彼女の話は説明不足なことがままあるが今ここでそれを指摘するのはやめておこう。


「アマリリスが自分の体に矢を突き立てる。血が流れます」

「うん」

「その血が流れた地面から、それはそれは美しい花が咲いたの」

「ああ、なるほどね!」


それが「世界一美しい花」というわけだ。ようやく話の全容が分かった。


「それで、アマリリスちゃんはアルテオ君と結ばれました、めでたしめでたし、ってことなんだね」


アルテオとやらはその様子を見ていたのだろうか。

思いつめた少女が自分への恋心のために我が身を傷つけ、痛みに耐え、血を流す様を。

どこに突き立てたのか、この話を聞くだけでは分からないが、それなりに血が出る部位だろう。

その後もアマリリスが生きていたということは、心臓ど真ん中ではないだろうが、それに近い場所かもしれない。

想像してみる。


恋に身を焦がす内気な少女。

思いつめ、神に祈り、授かった矢。

それを手に意を決し、少女は深呼吸する。

目を閉じる。

息を止める。

そうしてから、ひとおもいに、自らの胸に矢を突き立てる――彼女の洋服に赤い染みが広がり、それはみるみる溢れ出す。地面に滴り落ちていく。

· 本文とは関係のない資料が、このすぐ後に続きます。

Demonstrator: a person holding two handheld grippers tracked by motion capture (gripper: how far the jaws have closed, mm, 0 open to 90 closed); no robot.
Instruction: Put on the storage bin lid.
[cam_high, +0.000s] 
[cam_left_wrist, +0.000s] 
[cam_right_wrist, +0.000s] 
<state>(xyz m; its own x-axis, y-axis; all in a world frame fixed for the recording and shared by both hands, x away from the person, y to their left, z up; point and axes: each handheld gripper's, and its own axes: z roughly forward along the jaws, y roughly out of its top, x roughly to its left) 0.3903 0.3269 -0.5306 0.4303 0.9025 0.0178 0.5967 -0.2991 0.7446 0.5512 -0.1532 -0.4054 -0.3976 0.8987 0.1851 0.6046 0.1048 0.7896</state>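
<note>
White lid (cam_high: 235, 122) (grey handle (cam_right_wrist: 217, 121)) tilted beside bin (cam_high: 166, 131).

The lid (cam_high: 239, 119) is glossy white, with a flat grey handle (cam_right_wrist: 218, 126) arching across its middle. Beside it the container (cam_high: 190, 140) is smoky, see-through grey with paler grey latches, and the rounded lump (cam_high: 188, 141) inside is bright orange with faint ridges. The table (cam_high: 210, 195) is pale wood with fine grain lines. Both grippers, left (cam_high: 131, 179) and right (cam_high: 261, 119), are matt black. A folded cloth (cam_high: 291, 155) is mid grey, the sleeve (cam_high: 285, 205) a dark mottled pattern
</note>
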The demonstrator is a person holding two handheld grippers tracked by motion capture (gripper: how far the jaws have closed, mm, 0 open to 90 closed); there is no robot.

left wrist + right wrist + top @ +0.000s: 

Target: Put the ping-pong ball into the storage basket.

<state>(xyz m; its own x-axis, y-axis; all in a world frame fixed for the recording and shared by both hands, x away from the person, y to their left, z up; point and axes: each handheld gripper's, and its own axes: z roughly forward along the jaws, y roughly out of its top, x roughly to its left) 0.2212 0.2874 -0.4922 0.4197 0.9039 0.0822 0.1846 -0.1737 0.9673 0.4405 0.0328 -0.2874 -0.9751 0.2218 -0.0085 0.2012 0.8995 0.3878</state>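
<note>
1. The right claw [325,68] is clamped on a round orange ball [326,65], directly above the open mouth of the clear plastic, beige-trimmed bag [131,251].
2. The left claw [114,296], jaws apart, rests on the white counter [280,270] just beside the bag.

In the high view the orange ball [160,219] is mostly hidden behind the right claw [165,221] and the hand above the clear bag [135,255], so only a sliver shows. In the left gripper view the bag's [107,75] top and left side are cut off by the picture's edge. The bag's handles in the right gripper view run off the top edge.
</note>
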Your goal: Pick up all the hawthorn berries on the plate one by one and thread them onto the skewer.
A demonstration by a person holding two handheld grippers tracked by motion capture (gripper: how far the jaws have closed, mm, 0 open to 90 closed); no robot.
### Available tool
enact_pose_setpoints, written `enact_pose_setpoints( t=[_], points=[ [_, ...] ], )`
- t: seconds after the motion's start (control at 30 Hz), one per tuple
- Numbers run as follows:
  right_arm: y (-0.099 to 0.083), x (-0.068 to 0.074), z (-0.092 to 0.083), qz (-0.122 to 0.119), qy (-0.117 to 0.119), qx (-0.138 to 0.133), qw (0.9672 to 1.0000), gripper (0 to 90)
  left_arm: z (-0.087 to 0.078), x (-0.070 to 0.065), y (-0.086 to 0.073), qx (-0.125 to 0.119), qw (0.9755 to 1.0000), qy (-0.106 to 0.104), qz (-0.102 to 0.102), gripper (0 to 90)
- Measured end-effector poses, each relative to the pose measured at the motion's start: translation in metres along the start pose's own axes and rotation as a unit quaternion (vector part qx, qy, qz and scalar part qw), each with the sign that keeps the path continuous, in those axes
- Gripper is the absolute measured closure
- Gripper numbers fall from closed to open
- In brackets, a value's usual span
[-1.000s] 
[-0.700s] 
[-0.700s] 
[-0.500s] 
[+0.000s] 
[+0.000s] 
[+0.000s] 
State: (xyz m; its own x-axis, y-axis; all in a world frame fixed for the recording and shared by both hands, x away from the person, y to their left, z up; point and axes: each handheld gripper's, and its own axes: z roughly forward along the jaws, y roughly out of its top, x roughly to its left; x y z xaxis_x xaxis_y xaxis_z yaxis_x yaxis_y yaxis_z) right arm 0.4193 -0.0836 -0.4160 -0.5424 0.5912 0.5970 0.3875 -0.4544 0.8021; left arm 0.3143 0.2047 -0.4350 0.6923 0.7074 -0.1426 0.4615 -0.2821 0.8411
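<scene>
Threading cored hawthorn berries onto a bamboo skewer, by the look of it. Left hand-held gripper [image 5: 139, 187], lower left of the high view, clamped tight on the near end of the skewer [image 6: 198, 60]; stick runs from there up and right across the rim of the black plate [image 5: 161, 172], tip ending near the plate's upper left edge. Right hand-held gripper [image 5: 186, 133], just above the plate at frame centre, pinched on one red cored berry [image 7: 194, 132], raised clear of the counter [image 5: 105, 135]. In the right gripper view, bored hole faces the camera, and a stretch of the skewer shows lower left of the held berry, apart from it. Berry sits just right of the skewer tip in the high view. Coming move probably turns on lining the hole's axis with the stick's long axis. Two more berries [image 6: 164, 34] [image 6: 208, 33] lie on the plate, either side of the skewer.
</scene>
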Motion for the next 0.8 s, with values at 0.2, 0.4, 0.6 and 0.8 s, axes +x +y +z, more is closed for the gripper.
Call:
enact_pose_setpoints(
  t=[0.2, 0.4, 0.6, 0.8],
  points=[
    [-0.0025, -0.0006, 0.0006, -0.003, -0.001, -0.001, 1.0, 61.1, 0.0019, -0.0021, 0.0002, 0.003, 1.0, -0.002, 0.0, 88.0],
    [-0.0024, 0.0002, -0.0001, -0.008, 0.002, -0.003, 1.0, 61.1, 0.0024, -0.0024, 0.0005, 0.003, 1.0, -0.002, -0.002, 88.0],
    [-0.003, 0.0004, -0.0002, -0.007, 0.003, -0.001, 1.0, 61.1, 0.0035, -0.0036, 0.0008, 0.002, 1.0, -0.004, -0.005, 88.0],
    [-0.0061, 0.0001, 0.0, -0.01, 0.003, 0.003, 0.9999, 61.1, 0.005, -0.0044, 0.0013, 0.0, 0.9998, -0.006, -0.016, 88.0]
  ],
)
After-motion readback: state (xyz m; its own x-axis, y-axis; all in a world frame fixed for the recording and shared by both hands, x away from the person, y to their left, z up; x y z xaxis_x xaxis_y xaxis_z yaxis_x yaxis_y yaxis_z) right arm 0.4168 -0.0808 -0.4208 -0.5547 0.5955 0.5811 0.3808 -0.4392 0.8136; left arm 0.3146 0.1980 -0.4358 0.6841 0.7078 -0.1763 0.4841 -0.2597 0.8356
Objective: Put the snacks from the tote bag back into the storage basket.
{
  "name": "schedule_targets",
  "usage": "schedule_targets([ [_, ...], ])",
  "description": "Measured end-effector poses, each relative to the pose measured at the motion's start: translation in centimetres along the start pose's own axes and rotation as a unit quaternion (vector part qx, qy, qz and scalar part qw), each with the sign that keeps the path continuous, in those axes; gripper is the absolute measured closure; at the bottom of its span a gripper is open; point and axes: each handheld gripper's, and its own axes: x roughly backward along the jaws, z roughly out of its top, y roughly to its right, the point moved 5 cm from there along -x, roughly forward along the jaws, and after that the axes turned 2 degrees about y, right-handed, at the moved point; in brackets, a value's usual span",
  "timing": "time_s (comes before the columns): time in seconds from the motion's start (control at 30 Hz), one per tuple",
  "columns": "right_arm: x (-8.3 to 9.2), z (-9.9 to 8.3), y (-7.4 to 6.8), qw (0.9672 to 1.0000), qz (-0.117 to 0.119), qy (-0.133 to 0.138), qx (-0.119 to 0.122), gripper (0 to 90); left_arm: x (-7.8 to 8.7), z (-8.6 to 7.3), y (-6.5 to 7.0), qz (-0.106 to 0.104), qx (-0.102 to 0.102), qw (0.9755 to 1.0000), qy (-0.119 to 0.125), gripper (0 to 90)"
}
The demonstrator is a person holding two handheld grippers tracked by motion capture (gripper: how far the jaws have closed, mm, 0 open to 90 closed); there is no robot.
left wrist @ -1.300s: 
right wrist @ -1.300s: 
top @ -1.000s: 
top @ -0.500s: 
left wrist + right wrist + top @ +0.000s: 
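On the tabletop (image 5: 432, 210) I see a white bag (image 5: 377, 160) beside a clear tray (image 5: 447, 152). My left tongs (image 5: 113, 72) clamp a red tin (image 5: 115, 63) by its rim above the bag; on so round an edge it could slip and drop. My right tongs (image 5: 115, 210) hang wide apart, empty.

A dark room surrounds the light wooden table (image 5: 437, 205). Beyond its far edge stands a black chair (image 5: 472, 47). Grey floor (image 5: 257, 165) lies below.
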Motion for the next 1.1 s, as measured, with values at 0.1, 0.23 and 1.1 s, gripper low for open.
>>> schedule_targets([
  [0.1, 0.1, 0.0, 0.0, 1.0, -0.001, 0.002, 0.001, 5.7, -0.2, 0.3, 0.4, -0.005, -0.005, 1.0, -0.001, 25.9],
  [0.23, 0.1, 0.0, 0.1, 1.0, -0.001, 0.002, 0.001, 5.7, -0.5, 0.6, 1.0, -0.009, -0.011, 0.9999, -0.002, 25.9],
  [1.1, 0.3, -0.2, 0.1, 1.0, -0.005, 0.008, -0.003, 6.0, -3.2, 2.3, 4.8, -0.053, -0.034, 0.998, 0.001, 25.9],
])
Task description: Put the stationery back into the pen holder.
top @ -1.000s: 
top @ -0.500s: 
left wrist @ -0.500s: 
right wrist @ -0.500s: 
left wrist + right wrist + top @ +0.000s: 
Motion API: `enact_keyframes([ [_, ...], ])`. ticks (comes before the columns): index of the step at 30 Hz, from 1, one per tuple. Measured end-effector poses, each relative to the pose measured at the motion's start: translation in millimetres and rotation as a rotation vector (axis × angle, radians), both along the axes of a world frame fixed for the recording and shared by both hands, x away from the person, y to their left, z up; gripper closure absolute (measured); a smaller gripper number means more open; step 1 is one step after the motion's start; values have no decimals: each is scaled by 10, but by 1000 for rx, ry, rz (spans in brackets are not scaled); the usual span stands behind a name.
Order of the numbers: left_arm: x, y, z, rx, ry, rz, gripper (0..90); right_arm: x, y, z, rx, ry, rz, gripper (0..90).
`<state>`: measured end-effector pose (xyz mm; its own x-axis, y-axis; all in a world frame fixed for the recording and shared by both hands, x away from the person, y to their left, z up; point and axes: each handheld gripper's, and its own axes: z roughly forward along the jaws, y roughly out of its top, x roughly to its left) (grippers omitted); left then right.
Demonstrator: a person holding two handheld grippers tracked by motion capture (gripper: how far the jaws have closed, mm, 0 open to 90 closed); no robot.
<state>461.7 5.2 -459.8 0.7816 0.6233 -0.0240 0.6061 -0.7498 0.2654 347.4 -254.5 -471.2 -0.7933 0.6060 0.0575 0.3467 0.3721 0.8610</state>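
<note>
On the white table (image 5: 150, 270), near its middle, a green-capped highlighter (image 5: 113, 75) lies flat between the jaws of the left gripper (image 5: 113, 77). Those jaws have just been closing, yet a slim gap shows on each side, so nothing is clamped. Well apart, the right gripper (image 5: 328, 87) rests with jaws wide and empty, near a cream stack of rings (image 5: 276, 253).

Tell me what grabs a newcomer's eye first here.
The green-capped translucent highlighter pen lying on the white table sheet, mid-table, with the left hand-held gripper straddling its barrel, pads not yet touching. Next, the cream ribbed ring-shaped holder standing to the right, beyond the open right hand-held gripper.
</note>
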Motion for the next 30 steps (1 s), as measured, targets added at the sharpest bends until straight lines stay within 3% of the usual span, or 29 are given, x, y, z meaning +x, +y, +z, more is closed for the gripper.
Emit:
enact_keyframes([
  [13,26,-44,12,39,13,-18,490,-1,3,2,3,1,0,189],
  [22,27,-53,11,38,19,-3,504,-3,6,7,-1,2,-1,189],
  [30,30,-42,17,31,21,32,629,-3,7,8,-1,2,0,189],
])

彼女は痛みで朦朧とし、堪え切れずその場に崩れ落ちる。

苦痛から逃げるように、ただ彼女が思い描くのは愛しい人の顔だけだ。

愛しい相手への一途な想いだけが彼女を支配している。


どうにかして、あの人を私のものに。この痛みと引き換えに。

神様、あの人のすべてを私に下さい。

他の女になんて、渡さない――。


ああ、アルテオ。

あなたが花を見つめるように、情熱的に私を見つめてくれたなら。


好き。好き。好きなの。好きなの。あなたが。あなただけが。

あなたが、好き――。


地面に横たわった彼女は目を見開く。

その瞳に宿るのは愛情だろうか?

いや。狂気だ。

正気を失った瞳に映るのは、自らの流した血を養分に咲き誇る花。

彼女は安堵しただろう。

ああ、こんなに美しい花ならば、きっとあの人に振り向いてもらえる、と――。

血で染まったアマリリスの真紅の花弁は怪物の口のようにも見える……。


「怖い」

知らず、私はつぶやいていた。

「自分に恋をする者が流した血から咲く花を世界一美しいと思う人間だなんて、自己愛が強すぎてとても好きになれそうにないし」


「そうね」

と彼女も同意しつつ、続ける。

「でも、私はアマリリスに少し憧れもあるかな」


「ふふ。ロマンチストだもんね」

私のからかいも意に介さず、彼女は思いつめた表情で私をじっと見つめた。


「私も、絶対に想いは叶えるもの」


ふふ、と笑った彼女の美しい唇からちらりと舌が覗く。

真っ赤な花弁を連想させるそれは、再び私の唇を奪った。

食われる、と思った。

彼女の唇はさっきキスをしたときとはまるで別物のように、激しく、私を貪って――。